La gente de mar fue entonces repatriada, pero la embarcación permaneció en el puerto de Beirut, a pesar de repetidas advertencias sobre el hecho de que su carga era o equivalente a una “bomba flotante”, dijo a CNN el director de aduanas del Líbano, Badri daher.

Los tribunales de Beirut ignoraron el peligro

Mientras tanto, las casi tres mil toneladas de nitrato de amonio que había en el barco se almacenaron en un almacén del puerto de Beirut – algo que inicialmente las autoridades portuarias se negaron a hacer -, donde permanecieron sin ninguna medida de seguridad, reveló en los últimos días el primer ministro libanés, Hassan Diab, que señaló esta como la causa del desastre.

Los correos electrónicos intercambiados entre el entonces capitán del barco y un abogado libanés que representó a la tripulación indican que, efectivamente, el nitrato de amonio fue descargado en noviembre de 2014 en el puerto de Beirut y colocado en un almacén en ese lugar.

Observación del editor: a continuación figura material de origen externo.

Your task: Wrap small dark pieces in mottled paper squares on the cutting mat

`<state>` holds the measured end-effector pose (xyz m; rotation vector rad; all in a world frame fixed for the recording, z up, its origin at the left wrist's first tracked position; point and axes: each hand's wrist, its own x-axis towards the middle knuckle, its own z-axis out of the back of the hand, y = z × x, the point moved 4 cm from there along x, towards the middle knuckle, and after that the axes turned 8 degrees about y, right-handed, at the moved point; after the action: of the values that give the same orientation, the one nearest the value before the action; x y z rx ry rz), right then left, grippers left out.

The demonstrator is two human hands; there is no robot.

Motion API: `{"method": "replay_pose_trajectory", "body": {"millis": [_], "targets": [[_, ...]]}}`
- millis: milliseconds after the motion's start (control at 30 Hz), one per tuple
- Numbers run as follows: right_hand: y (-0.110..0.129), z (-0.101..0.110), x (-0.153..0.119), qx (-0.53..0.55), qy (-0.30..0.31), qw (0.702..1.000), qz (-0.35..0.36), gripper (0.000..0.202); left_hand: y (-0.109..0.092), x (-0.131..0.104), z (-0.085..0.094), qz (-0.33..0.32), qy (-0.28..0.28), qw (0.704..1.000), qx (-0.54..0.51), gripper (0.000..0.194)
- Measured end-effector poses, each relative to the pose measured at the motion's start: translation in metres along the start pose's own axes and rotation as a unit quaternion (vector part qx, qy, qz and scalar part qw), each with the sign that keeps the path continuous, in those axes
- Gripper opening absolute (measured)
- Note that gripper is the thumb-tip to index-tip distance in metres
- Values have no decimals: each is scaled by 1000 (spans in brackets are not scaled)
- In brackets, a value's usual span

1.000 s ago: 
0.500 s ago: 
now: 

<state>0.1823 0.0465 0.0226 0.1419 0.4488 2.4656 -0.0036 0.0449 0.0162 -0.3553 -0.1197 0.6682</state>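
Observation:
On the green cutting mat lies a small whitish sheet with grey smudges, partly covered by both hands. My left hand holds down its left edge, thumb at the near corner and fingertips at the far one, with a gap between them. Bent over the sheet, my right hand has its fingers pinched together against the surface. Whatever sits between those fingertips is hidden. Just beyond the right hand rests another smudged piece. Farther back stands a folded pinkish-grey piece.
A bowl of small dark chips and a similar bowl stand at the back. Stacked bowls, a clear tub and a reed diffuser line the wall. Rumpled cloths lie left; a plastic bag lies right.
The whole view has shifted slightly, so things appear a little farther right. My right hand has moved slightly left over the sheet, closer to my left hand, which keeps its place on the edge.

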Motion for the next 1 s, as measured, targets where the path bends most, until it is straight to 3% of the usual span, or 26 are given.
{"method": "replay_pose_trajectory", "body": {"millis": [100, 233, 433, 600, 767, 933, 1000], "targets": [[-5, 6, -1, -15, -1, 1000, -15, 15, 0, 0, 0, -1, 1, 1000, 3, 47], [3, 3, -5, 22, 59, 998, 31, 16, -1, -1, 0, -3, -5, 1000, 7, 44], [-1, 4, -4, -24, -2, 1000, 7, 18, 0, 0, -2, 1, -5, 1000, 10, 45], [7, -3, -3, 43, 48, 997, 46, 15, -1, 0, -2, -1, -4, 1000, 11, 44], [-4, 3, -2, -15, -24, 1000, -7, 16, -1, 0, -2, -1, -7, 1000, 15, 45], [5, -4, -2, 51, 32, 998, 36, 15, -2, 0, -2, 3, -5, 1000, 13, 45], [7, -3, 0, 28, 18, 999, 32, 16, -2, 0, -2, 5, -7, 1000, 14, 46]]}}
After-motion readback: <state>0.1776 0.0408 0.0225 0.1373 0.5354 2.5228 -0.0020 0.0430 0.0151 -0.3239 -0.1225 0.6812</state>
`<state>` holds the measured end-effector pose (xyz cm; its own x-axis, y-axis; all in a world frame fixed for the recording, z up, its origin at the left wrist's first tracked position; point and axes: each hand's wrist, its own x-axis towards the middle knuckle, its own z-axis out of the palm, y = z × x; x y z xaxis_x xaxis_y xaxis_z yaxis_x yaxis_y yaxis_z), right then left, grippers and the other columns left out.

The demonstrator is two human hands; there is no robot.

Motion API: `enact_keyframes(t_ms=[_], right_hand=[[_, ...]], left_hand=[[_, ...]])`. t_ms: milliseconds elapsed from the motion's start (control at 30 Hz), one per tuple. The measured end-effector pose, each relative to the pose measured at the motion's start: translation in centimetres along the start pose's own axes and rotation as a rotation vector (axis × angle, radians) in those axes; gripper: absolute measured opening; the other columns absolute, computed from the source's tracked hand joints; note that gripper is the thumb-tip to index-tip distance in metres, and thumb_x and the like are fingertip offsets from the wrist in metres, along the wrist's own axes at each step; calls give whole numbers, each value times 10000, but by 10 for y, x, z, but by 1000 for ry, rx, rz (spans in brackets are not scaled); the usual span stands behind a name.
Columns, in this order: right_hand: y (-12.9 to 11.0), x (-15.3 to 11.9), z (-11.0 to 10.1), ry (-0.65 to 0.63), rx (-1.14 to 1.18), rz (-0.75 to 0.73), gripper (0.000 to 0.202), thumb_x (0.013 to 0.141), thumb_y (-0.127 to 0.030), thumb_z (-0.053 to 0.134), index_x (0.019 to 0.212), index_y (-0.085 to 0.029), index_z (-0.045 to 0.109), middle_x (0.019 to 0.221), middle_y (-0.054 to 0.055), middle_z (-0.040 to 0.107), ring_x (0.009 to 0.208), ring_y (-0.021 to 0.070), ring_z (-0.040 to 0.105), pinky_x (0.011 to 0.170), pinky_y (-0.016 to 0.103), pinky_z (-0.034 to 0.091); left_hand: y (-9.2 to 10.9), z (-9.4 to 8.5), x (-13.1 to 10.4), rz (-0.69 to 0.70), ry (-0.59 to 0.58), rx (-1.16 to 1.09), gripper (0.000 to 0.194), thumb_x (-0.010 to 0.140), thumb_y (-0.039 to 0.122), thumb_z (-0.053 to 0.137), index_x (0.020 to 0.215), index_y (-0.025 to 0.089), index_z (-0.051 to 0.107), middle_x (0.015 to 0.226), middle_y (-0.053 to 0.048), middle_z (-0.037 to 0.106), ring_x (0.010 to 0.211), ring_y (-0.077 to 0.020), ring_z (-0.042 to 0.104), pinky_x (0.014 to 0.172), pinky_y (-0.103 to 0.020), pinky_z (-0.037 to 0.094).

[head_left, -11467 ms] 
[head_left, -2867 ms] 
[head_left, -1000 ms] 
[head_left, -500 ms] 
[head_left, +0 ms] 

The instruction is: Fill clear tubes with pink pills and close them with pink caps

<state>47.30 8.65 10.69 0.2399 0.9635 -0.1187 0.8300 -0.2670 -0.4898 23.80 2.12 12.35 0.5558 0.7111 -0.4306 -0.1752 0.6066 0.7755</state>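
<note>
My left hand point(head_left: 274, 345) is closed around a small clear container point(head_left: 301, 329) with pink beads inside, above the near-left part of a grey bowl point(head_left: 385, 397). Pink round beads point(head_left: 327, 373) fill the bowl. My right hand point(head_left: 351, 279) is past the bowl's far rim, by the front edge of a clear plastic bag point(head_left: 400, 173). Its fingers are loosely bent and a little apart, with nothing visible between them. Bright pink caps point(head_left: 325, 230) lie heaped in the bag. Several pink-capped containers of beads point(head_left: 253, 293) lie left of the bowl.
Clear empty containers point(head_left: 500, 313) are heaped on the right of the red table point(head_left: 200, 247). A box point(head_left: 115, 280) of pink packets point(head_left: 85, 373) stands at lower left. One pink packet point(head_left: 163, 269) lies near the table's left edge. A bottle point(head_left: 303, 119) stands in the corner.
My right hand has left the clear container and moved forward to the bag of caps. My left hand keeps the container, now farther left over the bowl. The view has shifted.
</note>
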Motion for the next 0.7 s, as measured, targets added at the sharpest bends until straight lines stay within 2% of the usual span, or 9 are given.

El director de seguridad general del Líbano confirmó que “un material altamente explosivo” había sido confiscado años antes de la explosión y guardado en el almacén, situado a pocos kilómetros de las principales calles de Beirut, cuyas tiendas, restaurantes y viviendas han quedado ahora destruidas. Al menos tres mil personas quedaron desalojadas.El número de muertos a raíz de la explosión sigue aumentando, y ahora se fija en 137. Cinco mil personas resultaron heridas y hay al menos un centenar de desaparecidos.

Los Documentos obtenidos por CNN revelan que el activista de Derechos Humanos Wadih Al-Asmar y el actual director de aduanas del Líbano, Badri Daher, así como su predecesor, Chafic Merhi, han recurrido a los tribunales de Beirut varias veces desde 2014 para tratar de deshacerse de los materiales peligrosos alojados en el puerto.

“Debido al extremo peligro causado por los artículos almacenados en condiciones climáticas inapropiadas, reiteramos nuestra solicitud a las autoridades portuarias para que reexporte esos bienes inmediatamente, a fin de mantener la seguridad del puerto y de aquellos que allí trabajan”, escribió en 2016 El ex director de aduanas, Chafic Merhi, en una carta dirigida a un juez involucrado en el caso.

Una de las sugerencias de estos responsables fue la venta del nitrato de amonio al ejército libanés. Sin embargo, ni esta ni ninguna otra propuesta ha recibido respuesta por parte de los tribunales del país. Daher reconoció que “las autoridades portuarias nunca deberían haber permitido que el barco descargara los químicos en el puerto”, incluso porque su destino era Mozambique, No Líbano.

En su defensa, el director general del puerto de Beirut, Hassan Kraytem, declaró a una estación de televisión local que los materiales se almacenaron “en el almacén número 12 de Beirut según una orden judicial”. “Sabíamos que eran materiales peligrosos, pero no hasta ese punto”, admitió.

El desastre ocurrió en un período sensible para el Líbano, que vive una creciente crisis económica y divisiones internas mientras se ocupa de los daños causados por la pandemia de Covid-19. Las autoridades de Beirut informaron que los daños causados por la explosión podrían alcanzar un valor entre los 2,5 mil millones y los 4,5 mil millones de euros, lo que agrava la ya preocupante situación financiera del país.